Because the weather has lifted around these parts....but my muddled, gray mood remains. And I don't know what to do about it. And literally there is nothing I can do about it at this time of day except just dump everything out here. Really not for any other reason then to just try and release some of it and hope it helps.
• I am terrified that I made the wrong choice by taking this job. I think back to all of the reasons I thought I was running towards this job, namely having actual coworkers and being part of a team, and am realizing that I don't have them. And am really scared that they won't come in time.
• I am scared that I am predisposed to work unfufilling jobs.
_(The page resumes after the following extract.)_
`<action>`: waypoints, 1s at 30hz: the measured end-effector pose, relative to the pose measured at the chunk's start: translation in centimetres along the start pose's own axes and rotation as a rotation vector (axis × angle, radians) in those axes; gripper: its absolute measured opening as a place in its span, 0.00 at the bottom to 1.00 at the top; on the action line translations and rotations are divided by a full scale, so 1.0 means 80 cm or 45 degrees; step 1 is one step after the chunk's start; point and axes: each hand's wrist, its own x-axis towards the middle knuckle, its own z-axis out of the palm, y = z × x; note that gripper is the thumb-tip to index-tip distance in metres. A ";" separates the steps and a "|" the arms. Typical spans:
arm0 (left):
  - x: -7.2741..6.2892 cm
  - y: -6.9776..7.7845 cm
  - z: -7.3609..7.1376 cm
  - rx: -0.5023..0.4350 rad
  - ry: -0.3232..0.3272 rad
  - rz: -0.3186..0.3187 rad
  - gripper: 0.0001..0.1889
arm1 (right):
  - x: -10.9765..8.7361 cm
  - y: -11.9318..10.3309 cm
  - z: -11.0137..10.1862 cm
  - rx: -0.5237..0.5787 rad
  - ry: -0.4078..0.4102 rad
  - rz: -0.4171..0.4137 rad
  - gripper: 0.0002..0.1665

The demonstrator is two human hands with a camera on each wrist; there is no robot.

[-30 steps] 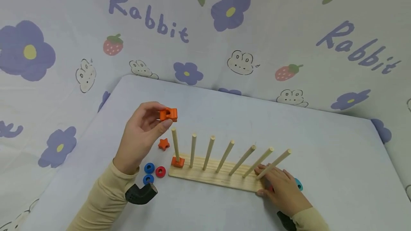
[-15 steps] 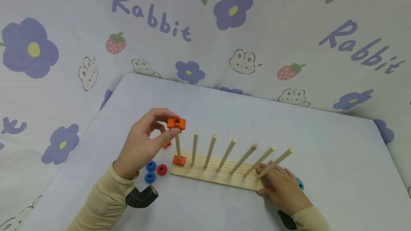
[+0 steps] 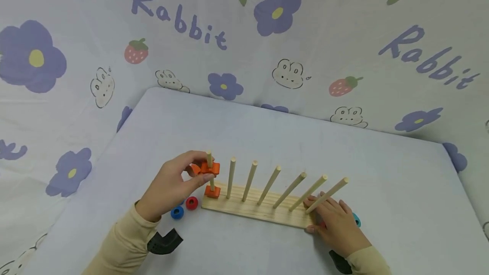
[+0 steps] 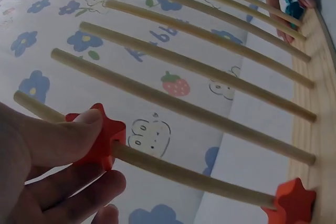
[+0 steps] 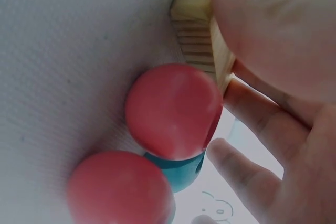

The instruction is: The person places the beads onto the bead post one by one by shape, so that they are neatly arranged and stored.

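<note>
My left hand [image 3: 172,186] pinches an orange star bead [image 3: 212,168] between thumb and fingers. The leftmost peg [image 3: 209,156] passes through the bead's hole, and its tip stands out above. In the left wrist view the bead [image 4: 113,135] sits well up the peg. At the foot of that peg lies another orange star bead [image 3: 212,192], on the wooden pegboard [image 3: 259,212]. Several bare pegs stand in a row to its right. My right hand [image 3: 338,224] grips the board's right end, thumb at the near edge and fingers on the far side.
Left of the board are a red bead [image 3: 192,203] and a blue bead [image 3: 177,212], with another blue one mostly hidden. A loose orange star [image 3: 195,169] shows behind the left fingers. Red beads [image 5: 173,111] and a teal bead [image 5: 181,174] lie beside the right hand.
My left hand has moved right and down, bringing the star bead from above the leftmost peg to partway down it. The right hand stays on the board's end.
</note>
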 end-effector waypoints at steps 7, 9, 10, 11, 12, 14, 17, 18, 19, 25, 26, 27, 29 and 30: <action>-0.003 -0.031 0.015 0.120 -0.138 -0.086 0.15 | -0.001 0.001 0.000 0.019 -0.001 0.015 0.34; -0.005 -0.038 0.018 0.129 -0.160 -0.096 0.14 | -0.001 0.001 0.000 0.032 0.000 0.009 0.34; -0.007 -0.042 0.019 0.130 -0.167 -0.099 0.14 | 0.000 0.001 0.001 0.038 0.001 0.006 0.34; -0.008 -0.046 0.021 0.133 -0.170 -0.096 0.15 | 0.000 0.001 0.001 0.046 0.004 0.006 0.34; -0.009 -0.050 0.023 0.140 -0.173 -0.090 0.14 | 0.000 0.001 0.001 0.051 0.007 0.004 0.34; -0.011 -0.055 0.027 0.152 -0.179 -0.083 0.14 | 0.000 0.001 0.002 0.057 0.017 0.000 0.33; -0.013 -0.062 0.031 0.186 -0.189 -0.073 0.13 | 0.000 0.000 0.001 0.069 0.017 0.008 0.33; -0.013 -0.063 0.032 0.195 -0.192 -0.073 0.13 | 0.000 0.000 0.000 0.070 0.014 0.009 0.33; -0.013 -0.063 0.033 0.200 -0.194 -0.076 0.13 | 0.000 -0.001 0.000 0.072 0.010 0.011 0.33; -0.015 -0.068 0.035 0.215 -0.194 -0.052 0.13 | 0.001 -0.002 -0.002 0.084 -0.011 0.025 0.33; -0.014 -0.068 0.036 0.217 -0.194 -0.047 0.13 | 0.001 -0.003 -0.002 0.083 -0.012 0.027 0.33; -0.014 -0.068 0.036 0.220 -0.196 -0.043 0.13 | 0.001 -0.003 -0.002 0.080 -0.013 0.029 0.33; -0.014 -0.068 0.036 0.224 -0.200 -0.041 0.12 | 0.001 -0.004 -0.002 0.079 -0.013 0.032 0.33; -0.013 -0.068 0.036 0.228 -0.203 -0.043 0.12 | 0.001 -0.004 -0.002 0.080 -0.012 0.033 0.33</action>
Not that I need to be finding a cure for cancer or feeding starving folks. But I remember (vaguely) what it is like to feel passionate about your work. To feel engaged, and connected, and like you can accomplish something. And I haven't felt like that in so very long...and I am scared I might not feel it again.
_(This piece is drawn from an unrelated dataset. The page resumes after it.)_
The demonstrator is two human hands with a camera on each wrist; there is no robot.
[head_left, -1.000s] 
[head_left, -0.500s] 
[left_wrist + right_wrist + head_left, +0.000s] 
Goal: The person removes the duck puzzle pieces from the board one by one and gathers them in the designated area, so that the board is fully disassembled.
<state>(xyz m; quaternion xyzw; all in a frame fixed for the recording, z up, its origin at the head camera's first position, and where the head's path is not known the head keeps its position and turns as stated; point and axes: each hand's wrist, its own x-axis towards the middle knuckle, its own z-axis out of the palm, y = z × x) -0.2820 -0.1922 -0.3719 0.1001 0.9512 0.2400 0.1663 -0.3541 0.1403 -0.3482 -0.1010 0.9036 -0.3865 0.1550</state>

• I sometimes feel like I don't know how to be in this relationship. I feel like I was in enough not so great ones that those are the only kind that I know how to be in. I feel like I'm losing some part of myself in this relationship with MVP right now because I want so much to hold onto it. And I feel like I'm compromising some of myself to do that, maybe more than I am comfortable with. And I just don't know how I feel about it.
• I feel so stressed out and overwhelmed at the moment. By the things I just described and by all the to do's to be done and obligations to meet and places I'm supposed to be. I just feel stretched and pulled in too many directions.
• As much as I do love spending time with MVP, I sometimes just feel a bit lonely and like I'd like to spend some quiet time by myself.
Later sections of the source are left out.